**Your goal**
Each entry below should be printed exactly, with every image left out.

*** Material supplied ***

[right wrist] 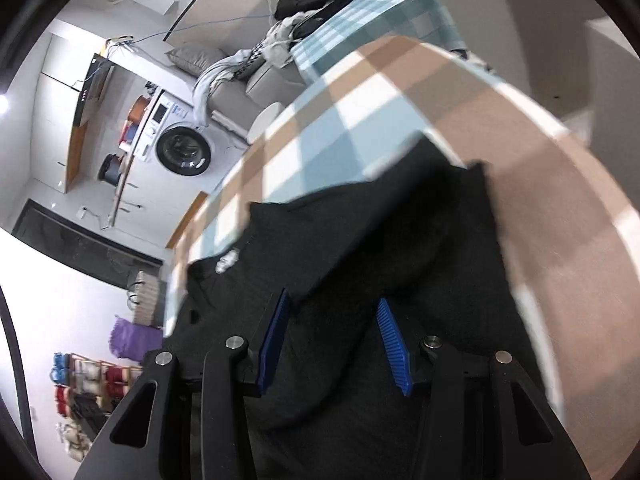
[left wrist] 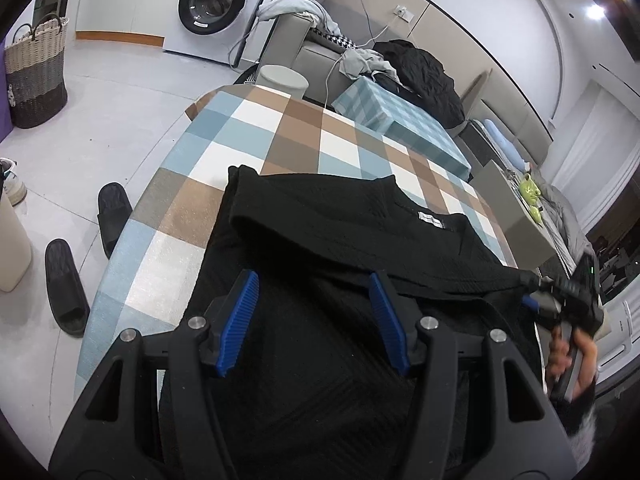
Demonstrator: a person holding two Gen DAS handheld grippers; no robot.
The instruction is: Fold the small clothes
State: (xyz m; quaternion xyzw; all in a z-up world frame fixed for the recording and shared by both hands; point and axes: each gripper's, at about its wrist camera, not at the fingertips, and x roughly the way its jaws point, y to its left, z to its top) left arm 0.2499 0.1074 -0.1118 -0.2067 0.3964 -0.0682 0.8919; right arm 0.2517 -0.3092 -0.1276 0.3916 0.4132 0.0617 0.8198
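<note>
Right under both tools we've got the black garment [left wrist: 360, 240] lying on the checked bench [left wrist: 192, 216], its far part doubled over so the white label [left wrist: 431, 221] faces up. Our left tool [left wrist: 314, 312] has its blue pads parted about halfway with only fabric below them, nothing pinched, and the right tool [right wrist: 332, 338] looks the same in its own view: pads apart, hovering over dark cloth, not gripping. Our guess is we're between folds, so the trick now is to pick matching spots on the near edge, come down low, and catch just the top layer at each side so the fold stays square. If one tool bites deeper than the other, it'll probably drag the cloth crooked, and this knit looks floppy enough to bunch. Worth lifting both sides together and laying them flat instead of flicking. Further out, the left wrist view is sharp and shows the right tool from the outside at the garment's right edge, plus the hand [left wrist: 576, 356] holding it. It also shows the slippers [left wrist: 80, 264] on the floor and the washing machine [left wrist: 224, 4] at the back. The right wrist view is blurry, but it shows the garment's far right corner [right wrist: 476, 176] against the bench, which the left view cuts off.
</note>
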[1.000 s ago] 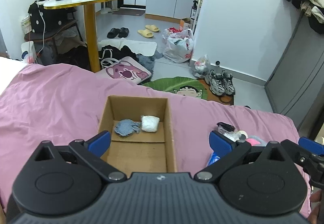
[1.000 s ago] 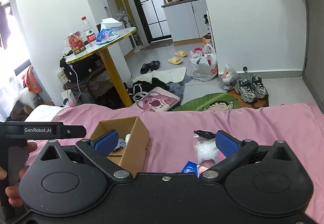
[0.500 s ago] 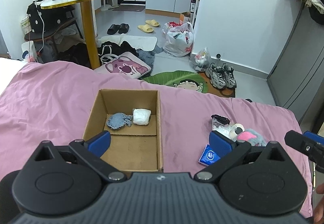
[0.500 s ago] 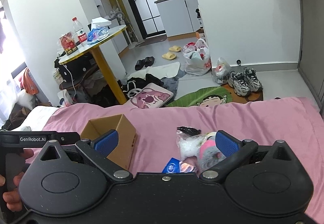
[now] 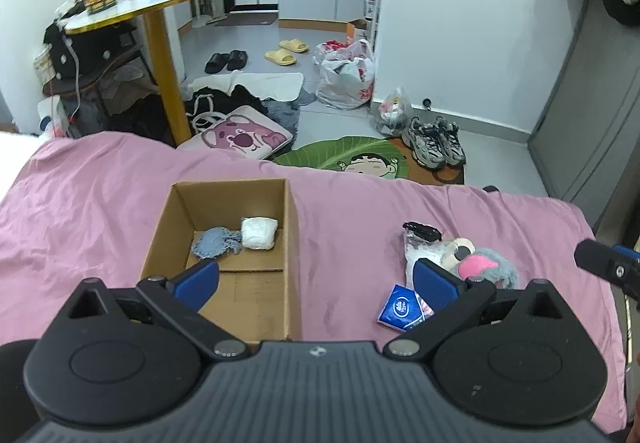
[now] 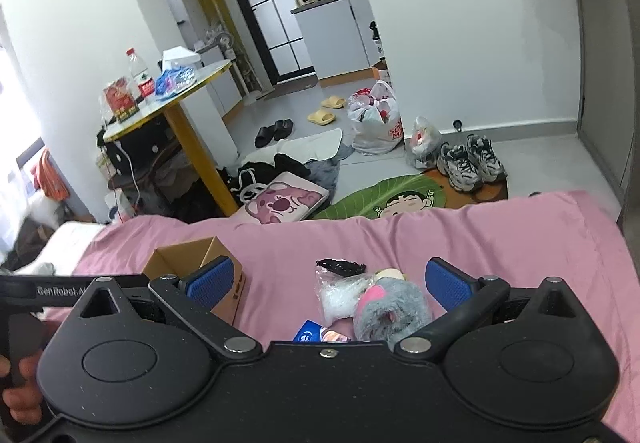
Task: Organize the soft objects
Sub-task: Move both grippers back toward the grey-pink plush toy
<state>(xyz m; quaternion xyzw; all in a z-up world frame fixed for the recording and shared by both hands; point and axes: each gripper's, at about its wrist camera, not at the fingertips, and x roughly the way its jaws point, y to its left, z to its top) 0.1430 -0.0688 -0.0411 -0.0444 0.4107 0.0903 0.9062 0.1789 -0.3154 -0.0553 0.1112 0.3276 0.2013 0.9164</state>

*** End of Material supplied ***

**Written response**
[right wrist] 
[left wrist] 
Demonstrator: a person holding two Gen DAS handheld grippers; no robot.
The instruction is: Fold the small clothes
State: (xyz m; quaternion xyzw; all in a z-up world frame fixed for the recording and shared by both hands; point and axes: each gripper's, at about its wrist camera, not at the fingertips, and x roughly the way its jaws point, y to its left, z to its top) left arm 0.2499 0.1074 -0.1118 -0.2067 0.3964 -0.0682 0.8919; right arm 0.2517 -0.3092 -0.1276 0.3916 0.4132 0.0617 0.8198
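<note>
Right under both tools we've got the black garment [left wrist: 360, 240] lying on the checked bench [left wrist: 192, 216], its far part doubled over so the white label [left wrist: 431, 221] faces up. Our left tool [left wrist: 314, 312] has its blue pads parted about halfway with only fabric below them, nothing pinched, and the right tool [right wrist: 332, 338] looks the same in its own view: pads apart, hovering over dark cloth, not gripping. Our guess is we're between folds, so the trick now is to pick matching spots on the near edge, come down low, and catch just the top layer at each side so the fold stays square. If one tool bites deeper than the other, it'll probably drag the cloth crooked, and this knit looks floppy enough to bunch. Worth lifting both sides together and laying them flat instead of flicking. Further out, the left wrist view is sharp and shows the right tool from the outside at the garment's right edge, plus the hand [left wrist: 576, 356] holding it. It also shows the slippers [left wrist: 80, 264] on the floor and the washing machine [left wrist: 224, 4] at the back. The right wrist view is blurry, but it shows the garment's far right corner [right wrist: 476, 176] against the bench, which the left view cuts off.
</note>
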[1.000 s ago] 
[1.000 s ago] 
[0.500 s ago] 
[0.500 s ago] 
[now] 
[now] 
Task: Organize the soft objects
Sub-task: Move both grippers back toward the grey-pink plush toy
<state>(xyz m; quaternion xyzw; all in a z-up world frame fixed for the recording and shared by both hands; point and axes: each gripper's, at about its wrist camera, not at the fingertips, and x roughly the way its jaws point, y to its left, z to its top) 0.1430 -0.0688 -0.0411 -0.0444 0.4107 0.0903 0.9062 0.1789 -0.3154 -0.0553 0.1112 0.3276 0.2013 0.9164</state>

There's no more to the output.